В марте Шабо с грустью в голосе рассказал, что в окрестностях Шуши азербайджанцы сожгли старинную церковь.
– Скажи, чем церковь-то им помешала? – спросил Шабо. – Мы же мечети не разрушаем, а они…
Воронов стал лихорадочно вспоминать оперативные сводки за прошедшие дни, но в них не было сообщений о поджогах церквей или часовен на территории Карабаха.
– Когда они сожгли церковь? – спросил он.
– В ХVI веке! – совершенно серьезно ответил Шабо.
Говоря о мечетях, специальный уполномоченный степанакертской автобазы лукавил. Мечети действительно никто не разрушал, так как в столице Нагорного Карабаха их просто не было. Ближайшая мечеть дореволюционной постройки была в населенной азербайджанцами Шуше. Эта мечеть не использовалась по прямому назначению – внутри нее располагался музей Ленина, никогда в Карабахе не бывавшего.
В первых числах апреля, когда Воронов готовился к отъезду в Хабаровск, его отношения с Шабо резко и окончательно испортились. В этот день перед обедом началась демонстрация детей и школьников младших классов. Построившись в колонну, ребятишки раз за разом ходили вокруг кинотеатра, скандируя: «Арцах! Миацум! Требуем!» В руках дети держали плакаты с призывом к воссоединению с Арменией. Возглавлявшая процессию девочка лет двенадцати несла репродукцию центральной части картины Рафаэля «Сикстинская Мадонна».
Детские крики быстро надоели слушателям, и они ушли внутрь кинотеатра. На крыльце остались только Воронов и Шабо.
– Почему дети вокруг кинотеатра ходят? – по-товарищески поинтересовался Виктор. – Мы же ничего не решаем. Шли бы в центр города, у Вольского независимости требовали.
– Это же дети! – ответил диспетчер. – Где хотят, там и ходят.
Воронов, глядя на очередной заход колонны к кинотеатру, усмехнулся:
– Дети хотят присоединиться к Италии? «Сикстинская Мадонна» – это же итальянская картина.
Доктор Зорге буквально взорвался от гнева.

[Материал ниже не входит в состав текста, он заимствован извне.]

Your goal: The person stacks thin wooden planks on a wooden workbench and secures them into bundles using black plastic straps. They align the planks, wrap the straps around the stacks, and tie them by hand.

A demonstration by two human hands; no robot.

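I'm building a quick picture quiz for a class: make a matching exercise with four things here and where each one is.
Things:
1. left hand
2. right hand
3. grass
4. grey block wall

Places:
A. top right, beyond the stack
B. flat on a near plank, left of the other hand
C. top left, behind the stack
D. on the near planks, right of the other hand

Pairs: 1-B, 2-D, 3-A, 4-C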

– Ты ничего не понимаешь! – завопил он. – Эта картина – символ нашей матери-Армении, а не Италии! Если бы твой народ страдал столько, сколько страдаем мы, ты бы не зубоскалил…

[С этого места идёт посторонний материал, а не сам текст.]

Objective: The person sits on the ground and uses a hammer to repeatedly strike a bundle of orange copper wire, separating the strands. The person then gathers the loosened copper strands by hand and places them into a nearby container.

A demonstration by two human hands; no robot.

Воронов не стал дослушивать Шабо и ушел в кинотеатр.
…На выезде из Степанакерта Воронов сказал Архирейскому:
– Что-то Доктор Зорге подозрительно ухмылялся, когда мы в машину садились.
– Не обращай внимания. Они сейчас все на нас волком смотрят… Виктор, ты в Карабахе пробыл больше меня. Ты заметил, как изменилось отношение местного населения к нам?
– Конечно! Зимой в частном секторе армяне предлагали пешим патрулям зайти погреться, чаем угощали. Сейчас на порог не пустят, стакан воды не дадут.
– Они чувствуют за собой силу, но никто не поймет какую.
Около КПП № 17, на повороте в азербайджанское селение Ходжалы, Архирейский остановился, спросил у офицера, командовавшего нарядом, об обстановке.
– Все спокойно, – доложил лейтенант, преподававший в Хабаровске уголовное право. – Шпана иногда хулиганит, забрасывают армянские машины камнями, а так – никаких эксцессов!
С первых дней в НКАО Воронов никак не мог понять, как местные жители с уверенностью определяют, кто за рулем мчащегося на большой скорости автомобиля: азербайджанец или армянин. Как-то армянские гаишники на посту на выезде из Степанакерта объясняли Виктору, что по форме головы можно точно определить национальную принадлежность водителя, но Воронов анатомических особенностей строения черепа человека не понял. Не то воспитание было у Виктора, чтобы людей по форме затылка различать.
Асфальтированная дорога на Дашбулаг шла по окраине Ходжалы: с одной стороны – частные дома, с другой – бескрайнее поле с редкими бахчевыми посадками. Примерно посередине села дорогу преградила баррикада, возведенная из бревен и ящиков. Около нее дежурили с десяток мужчин с увесистыми палками.